Junction aims to support as many platforms as possible. So far, it’s been tested on Windows, Ubuntu, OS X and iOS. Its main dependencies are CMake and a companion library called Turf. Turf is an abstraction layer over POSIX, Win32, Mach, Linux, Boost, C++11, and possibly other platform APIs. You configure Turf to use the API you want.

Using Junction Maps

Instantiate one of the class templates using integer or raw pointer types.

typedef junction::ConcurrentMap_Grampa<turf::u64, Foo*> ConcurrentMap;
ConcurrentMap myMap;

Each map exposes functions such as get, set, exchange and erase. These functions are all atomic with respect to each other, so you can call them from any thread at any time. They also provide release and consume semantics implicitly, so you can safely pass non-atomic information between threads.

myMap.set(14, new Foo);
Foo* foo = myMap.get(14);
foo = myMap.exchange(14, new Foo);
delete foo;
foo = myMap.erase(14);
delete foo;

Out of all possible keys, a null key must be reserved, and out of all possible values, null and redirect values must be reserved. The defaults are 0 and 1. You can override those defaults by passing custom KeyTraits and ValueTraits parameters to the template.

Safe Memory Reclamation

All Junction maps rely on a form of safe memory reclamation known as QSBR, or quiescent state-based memory reclamation. QSBR could be described as a primitive garbage collector.

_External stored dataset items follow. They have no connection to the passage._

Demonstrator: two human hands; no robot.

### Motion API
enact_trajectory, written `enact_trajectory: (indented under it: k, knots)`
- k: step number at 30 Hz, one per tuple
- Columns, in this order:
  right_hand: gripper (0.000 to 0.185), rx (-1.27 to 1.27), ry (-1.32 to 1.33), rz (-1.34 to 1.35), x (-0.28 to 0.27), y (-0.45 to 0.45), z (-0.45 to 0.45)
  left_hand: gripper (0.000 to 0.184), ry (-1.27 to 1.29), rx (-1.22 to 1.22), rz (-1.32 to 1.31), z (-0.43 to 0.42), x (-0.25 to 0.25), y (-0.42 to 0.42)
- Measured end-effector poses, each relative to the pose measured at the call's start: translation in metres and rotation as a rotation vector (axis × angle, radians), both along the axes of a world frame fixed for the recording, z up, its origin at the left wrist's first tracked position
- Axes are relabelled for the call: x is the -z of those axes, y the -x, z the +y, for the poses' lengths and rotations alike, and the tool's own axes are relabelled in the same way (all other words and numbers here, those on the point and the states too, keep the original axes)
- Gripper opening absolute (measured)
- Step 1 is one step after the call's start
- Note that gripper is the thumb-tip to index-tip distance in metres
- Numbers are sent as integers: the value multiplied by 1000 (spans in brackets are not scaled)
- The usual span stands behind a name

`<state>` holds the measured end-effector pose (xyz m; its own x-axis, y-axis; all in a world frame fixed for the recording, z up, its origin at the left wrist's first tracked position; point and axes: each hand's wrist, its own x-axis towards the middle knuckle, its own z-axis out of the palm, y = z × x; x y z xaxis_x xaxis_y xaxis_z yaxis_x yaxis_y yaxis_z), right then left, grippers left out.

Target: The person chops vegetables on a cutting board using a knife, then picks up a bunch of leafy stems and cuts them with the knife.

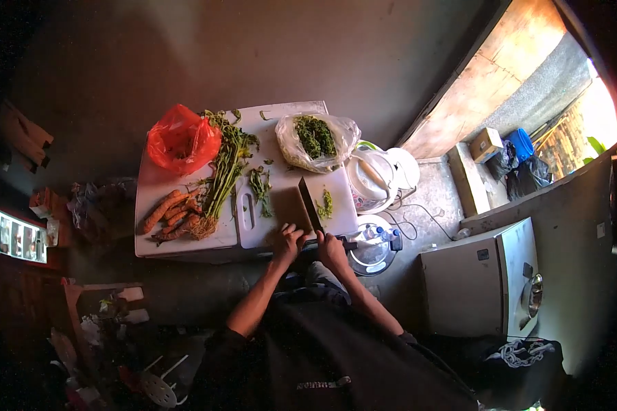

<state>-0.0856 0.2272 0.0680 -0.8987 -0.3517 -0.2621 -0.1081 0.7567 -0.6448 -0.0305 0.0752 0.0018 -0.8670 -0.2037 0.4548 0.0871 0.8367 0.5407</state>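
Observation:
My right hand (331, 250) grips a knife (307, 198), its broad dark blade pointing away from me over the white cutting board (339, 188). Close beside it on the left, my left hand (291, 240) rests at the board's near edge with fingers curled; whatever they hold, if anything, is hidden. Chopped greens (325, 204) lie just right of the blade. A loose leafy sprig (259, 185) is near the board's slotted handle. Beyond the board stands a clear plastic bag (347, 133) holding cut greens (314, 137).
On the white table (147, 185) lie long-stemmed greens (226, 168) with roots, several carrots (171, 214) and a red plastic bag (183, 140). A white rice cooker (373, 178) and a lidded pot (372, 253) stand right of the table. A white fridge (466, 281) is further right.

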Motion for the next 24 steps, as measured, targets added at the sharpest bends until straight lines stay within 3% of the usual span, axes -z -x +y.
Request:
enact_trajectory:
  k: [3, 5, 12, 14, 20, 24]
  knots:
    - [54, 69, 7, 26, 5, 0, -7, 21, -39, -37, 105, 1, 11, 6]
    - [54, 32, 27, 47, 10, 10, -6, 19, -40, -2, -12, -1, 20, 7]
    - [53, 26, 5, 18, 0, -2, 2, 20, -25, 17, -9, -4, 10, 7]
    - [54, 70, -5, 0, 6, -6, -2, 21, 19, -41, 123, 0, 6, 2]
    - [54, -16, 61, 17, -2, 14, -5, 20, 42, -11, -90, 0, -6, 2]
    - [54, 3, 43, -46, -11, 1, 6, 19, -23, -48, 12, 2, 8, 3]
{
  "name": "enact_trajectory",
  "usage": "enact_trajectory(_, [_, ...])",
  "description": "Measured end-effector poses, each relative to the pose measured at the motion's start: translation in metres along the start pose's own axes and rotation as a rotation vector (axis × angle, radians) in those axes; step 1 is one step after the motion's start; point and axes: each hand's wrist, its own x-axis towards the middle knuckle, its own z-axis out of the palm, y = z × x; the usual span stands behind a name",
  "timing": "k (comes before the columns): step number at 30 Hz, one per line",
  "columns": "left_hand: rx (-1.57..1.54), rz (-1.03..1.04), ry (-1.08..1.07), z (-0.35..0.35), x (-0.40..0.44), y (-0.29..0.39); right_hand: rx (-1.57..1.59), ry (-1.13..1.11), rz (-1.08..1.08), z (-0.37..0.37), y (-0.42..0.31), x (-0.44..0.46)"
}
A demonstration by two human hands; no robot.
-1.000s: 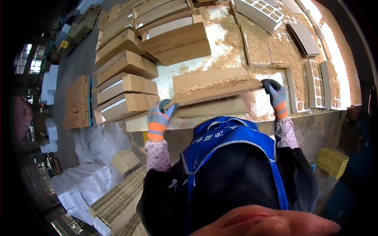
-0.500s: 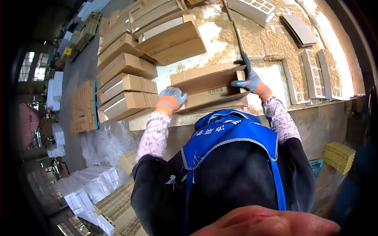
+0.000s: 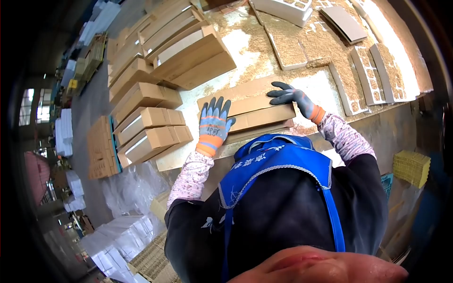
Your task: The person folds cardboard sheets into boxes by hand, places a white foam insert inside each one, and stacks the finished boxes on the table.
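A long brown cardboard box (image 3: 262, 116) lies in front of me on the worktable, its near panel facing up and its interior no longer showing. My left hand (image 3: 214, 121), in a grey-blue and orange work glove, rests flat over the box's left end with fingers stretched out. At the right end, my right hand (image 3: 293, 98) wears a matching glove; its fingers are extended and apart over the box's far edge. Neither hand is wrapped around anything. Another long cardboard panel or flap (image 3: 243, 92) lies just beyond the box.
Several cardboard boxes with white contents (image 3: 155, 120) stand in rows to the left. White blocks with straw-coloured fill (image 3: 368, 75) and a grey-brown flat board (image 3: 343, 23) lie to the right on the debris-strewn table (image 3: 174, 160). Plastic-wrapped white stacks (image 3: 118, 240) stand lower left.
The box was open with its inside showing; now its interior is covered. My left hand went from gripping its edge to lying flat, and my right hand came out from inside.
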Motion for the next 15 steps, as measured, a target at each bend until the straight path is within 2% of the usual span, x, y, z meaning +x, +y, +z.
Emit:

If it seems odd to perform garbage collection in C++, keep in mind that scalable concurrent maps are already prevalent in Java, an entirely garbage-collected language. That’s no coincidence. Garbage collection allows you to sidestep locks, especially during read operations, which greatly improves scalability. Not even a read-write lock is necessary. You can certainly write a concurrent map in C++ without garbage collection, but I doubt it will scale as well as a Junction map.

To make QSBR work, each thread must periodically call junction::DefaultQSBR.update at a moment when that thread is quiescent – that is, not in the middle of an operation that uses the map. In a game engine, you could call it between iterations of the main loop.

Dynamically Allocated Values

Junction maps use QSBR internally, but you must still manage object lifetimes yourself. The maps don’t currently support smart pointers.

If you’re storing dynamically allocated objects, you’ll often want to check for existing entries in the table before inserting a new one. There are a couple of ways to do that. One way is to create objects optimistically, then detect racing inserts using exchangeValue.

ConcurrentMap::Mutator mutator = myMap.insertOrFind(14);
Foo* value = mutator.getValue();
if (!value) {
    value = new Foo;
    Foo* oldValue = mutator.exchangeValue(value);
    if (oldValue)
        junction::DefaultQSBR.enqueue(&Foo::destroy, oldValue);
}

The above code uses a Mutator, which is like a pointer to a single entry in the map. First, insertOrFind creates an entry if one doesn’t already exist. Then, if two threads race to insert the same key, the second thread will garbage-collect the object created by the first.

Another way is to prevent such collisions entirely using double-checked locking. This approach guarantees that only one object will ever be created for a given key.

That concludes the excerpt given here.